US sentiment holds but faces poor jobs report; car loan threats; trade talk optimism; China and India face hurdles, more central banks cut; equities hold high; UST 10yr 1.80%; oil and gold up; NZ$1 = 63.5 USc; TWI-5 = 68.7

Here's our summary of key events overnight that affect New Zealand, with news a number of data indicators are pointing to a turning point to lower economic activity and more monetary authorities are cutting rates to try and stem the souring sentiment.

First, American consumer sentiment was little-changed in the latest survey. But it is still lower than this time last year.

This may get tested next Saturday, when we will get the October non-farm payrolls report and it isn't expected to be very positive. Some analyst surveys see the jobs growth at just +90,000 although most see a low +130,000 level. Not helping will be the GM strike affecting 46,000 workers which remains unresolved. It is also affecting factory output data.

And Moodys is pointing out that some large securtised sub-prime car loans are turning bad at an alarming rate, so fast that fraud is suspected. And we are not talking about a small portfolio; this is an infection in a single US$26 bln book where deliquencies are up to 15% of it.

On the trade negotiation front, the US and China are close to finalising some sections of a trade agreement after a phone call between top negotiators, the Americans claim. This comment has raised hopes that a deal will eventuate. But it does seem a flimsy basis on which to buy stocks.

In China, another large private industrial company has defaulted on bond interest payments, reinforcing debt stress fears. Chinese companies defaulted on a total of ¥80 bln of onshore bonds in the first nine months of the year, 36% more than for all of 2018.

And the Chinese central bank has added a total of ¥560 bln to China's banking liquidity this week alone (NZ$125 bln), supposedly to cover the liquidity stress of their tax season. But you can't help but wonder if more is involved in this juice.

In India, they are facing a toxic regional growth problem. While the country’s southern and western regions are resilient amid the slowdown, the central and northern regions - home to nearly half the population - are languishing. If it isn't addressed, there are warnings the situation could "become a nightmare".

A pair of German confidence surveys, one by IFO, the other GfK, found little improvement in their negative sentiment, but at least things didn't get worse. Both however continue to show German business and consumers under stress.

Russia has cut its benchmark interest rate to 6.5%, a full -50 bps cut that reinforces official fears of a quickly slowing economy - one that was growing very weakly in the first place.

And Indonesia has also cut its benchmark interest rate for the fourth month in a row to the lowest level in 17 months, also saying it needs to do something to protect economic growth amid rising risks. It is down -25 bps to 5.0%.

In the EU, diplomats have agreed to another extension to the Brexit deadline but won't set a date for it as the UK prime minister continues to try to force an early December election. The EU wants to keep up the pressure in an attempt to force the English to make up their mind - on anything related to Brexit.

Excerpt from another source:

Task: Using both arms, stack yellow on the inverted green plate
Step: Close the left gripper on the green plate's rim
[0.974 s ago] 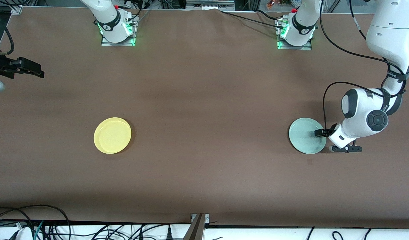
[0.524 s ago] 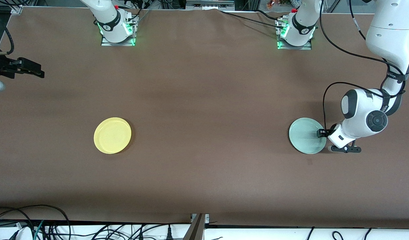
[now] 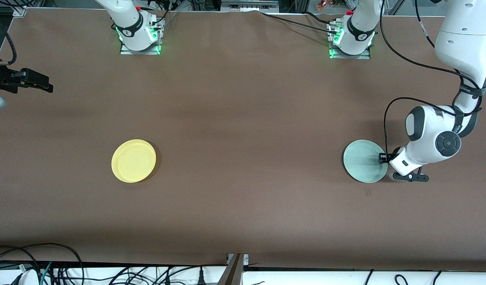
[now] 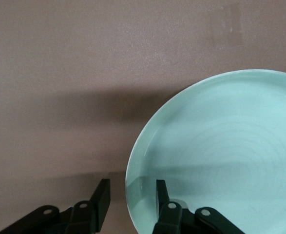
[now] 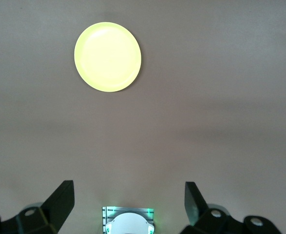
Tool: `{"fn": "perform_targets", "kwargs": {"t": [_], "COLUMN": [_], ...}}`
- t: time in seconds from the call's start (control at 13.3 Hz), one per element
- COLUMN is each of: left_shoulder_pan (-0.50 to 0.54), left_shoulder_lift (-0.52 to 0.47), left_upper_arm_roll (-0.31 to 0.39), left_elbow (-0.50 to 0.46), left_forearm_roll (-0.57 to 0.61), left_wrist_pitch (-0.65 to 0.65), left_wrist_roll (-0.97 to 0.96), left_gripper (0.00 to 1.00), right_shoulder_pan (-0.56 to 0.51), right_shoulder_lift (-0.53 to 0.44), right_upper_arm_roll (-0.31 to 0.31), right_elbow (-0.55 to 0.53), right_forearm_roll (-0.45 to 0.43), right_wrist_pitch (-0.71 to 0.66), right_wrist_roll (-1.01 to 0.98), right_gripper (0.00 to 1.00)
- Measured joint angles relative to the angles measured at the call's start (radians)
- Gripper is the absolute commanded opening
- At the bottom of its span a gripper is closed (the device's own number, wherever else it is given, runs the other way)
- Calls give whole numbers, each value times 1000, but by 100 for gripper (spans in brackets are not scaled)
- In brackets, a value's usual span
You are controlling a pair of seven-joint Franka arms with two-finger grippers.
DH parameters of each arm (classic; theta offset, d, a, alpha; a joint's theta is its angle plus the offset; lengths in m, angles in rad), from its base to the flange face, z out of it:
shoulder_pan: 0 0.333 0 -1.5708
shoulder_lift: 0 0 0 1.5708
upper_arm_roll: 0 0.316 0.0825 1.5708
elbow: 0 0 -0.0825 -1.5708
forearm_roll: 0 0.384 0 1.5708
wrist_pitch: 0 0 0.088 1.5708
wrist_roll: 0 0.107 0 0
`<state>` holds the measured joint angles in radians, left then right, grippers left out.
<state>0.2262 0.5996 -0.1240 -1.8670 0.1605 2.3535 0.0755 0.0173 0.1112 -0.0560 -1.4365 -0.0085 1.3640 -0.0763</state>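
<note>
Fingers of the left hand [image 4: 130, 204] are straddling the green plate [image 3: 363, 161] rim, not yet pinching. Right hand [image 5: 128, 204] is waiting wide. Thin rim is risking slipping free.

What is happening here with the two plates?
The left end effector is at the table, its fingers straddling the rim of the pale green plate, which lies right side up at the left arm's end. The yellow plate lies untouched toward the right arm's end. The right end effector waits open, high above the table.
</note>
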Motion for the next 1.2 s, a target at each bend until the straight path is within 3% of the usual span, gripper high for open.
{"fn": "perform_targets", "kwargs": {"t": [0.82, 0.97, 1.2], "left_shoulder_pan": [3, 3, 3], "left_shoulder_lift": [0, 0, 0], "left_upper_arm_roll": [0, 0, 0], "left_elbow": [2, 3, 3], "left_forearm_roll": [0, 0, 0], "left_wrist_pitch": [0, 0, 0], "left_wrist_roll": [18, 19, 36], "left_gripper": [37, 26, 25], "right_shoulder_pan": [0, 0, -1], "right_shoulder_lift": [2, 2, 2], "right_upper_arm_roll": [0, -1, -2], "right_elbow": [0, 0, 0], "right_forearm_roll": [4, 4, 4], "right_wrist_pitch": [10, 12, 12], "right_wrist_roll": [0, 0, 0], "right_gripper": [100, 100, 100]}}
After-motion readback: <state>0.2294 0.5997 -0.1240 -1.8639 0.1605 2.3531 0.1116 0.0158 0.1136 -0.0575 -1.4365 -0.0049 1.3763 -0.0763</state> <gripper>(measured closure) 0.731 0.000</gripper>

On equity markets, the S&P500 looks like it will end up +0.9% for the week. That is enough to take it back close to its record high that was reached in July. The German DAX is up +1.8% for the week, and the London FTSE is up +2.4% for the week on Brexit hopes but it is still well off its high. In Shanghai, they ended the week up +0.7% for the week, and Hong Kong was down -0.2%. Tokyo was up +1.2%. The ASX200 was up +1.3% and just a whisker off its all-time high. The NZX50 however had a uniquely bad week, what with the electricity majors and the Fletcher/SkyCity mess, closing down -2.5% for the week and that is now -3.8% below its all-time high in early September.

The UST 10yr yield is up +5 bps overnight 1.80%, and is also +5 bps higher that this time last week. Their 2-10 curve is positive at +18 bps. Their negative 1-5 curve is firmer for the week at just +2 bps. Their 3m-10yr curve is a positive +7 bps. The Aussie Govt 10yr is up at 1.09%, an overnight rise of +3 bps and a weekly fall of -4 bps. The China Govt 10yr is now at 3.25%, little-changed overnight and a +5 bps rise for the week. The NZ Govt 10 yr is now at 1.21%, down -5 bps overnight, down -3 bps for the week.

Gold is up +US$2 overnight to US$1,503/oz.

The VIX volatility index is just over 13, and lower than this time last week. Its average over the past year is 17. The Fear & Greed index we follow has moved slightly to the 'greed' side.

US oil prices are a littel firmer again at just over US$56.50/bbl. The Brent benchmark is just on US$62/bbl. The US rig count which surprisingly rose last week, dropped sharply this week wiping out the eralier gains. It actually hasn't been this low since April 2017.

The Kiwi dollar is down -¼c from where we left it last night, now at 63.5 USc. On the cross rates we are -½c lower at 93.1 AUc although that is unchanged from this time last week. Against the euro we are unchanged overnight at 57.4 euro cents although that is +¼c higher in a week. That puts the TWI-5 at just on 68.7 and little different from where it was at this time last week.

Bitcoin is sharply higher this morning at US$8,544, a gain of +15% overnight and +8% for the week. The bitcoin rate is charted in the exchange rate set below.

The easiest place to stay up with event risk today is by following our Economic Calendar here ».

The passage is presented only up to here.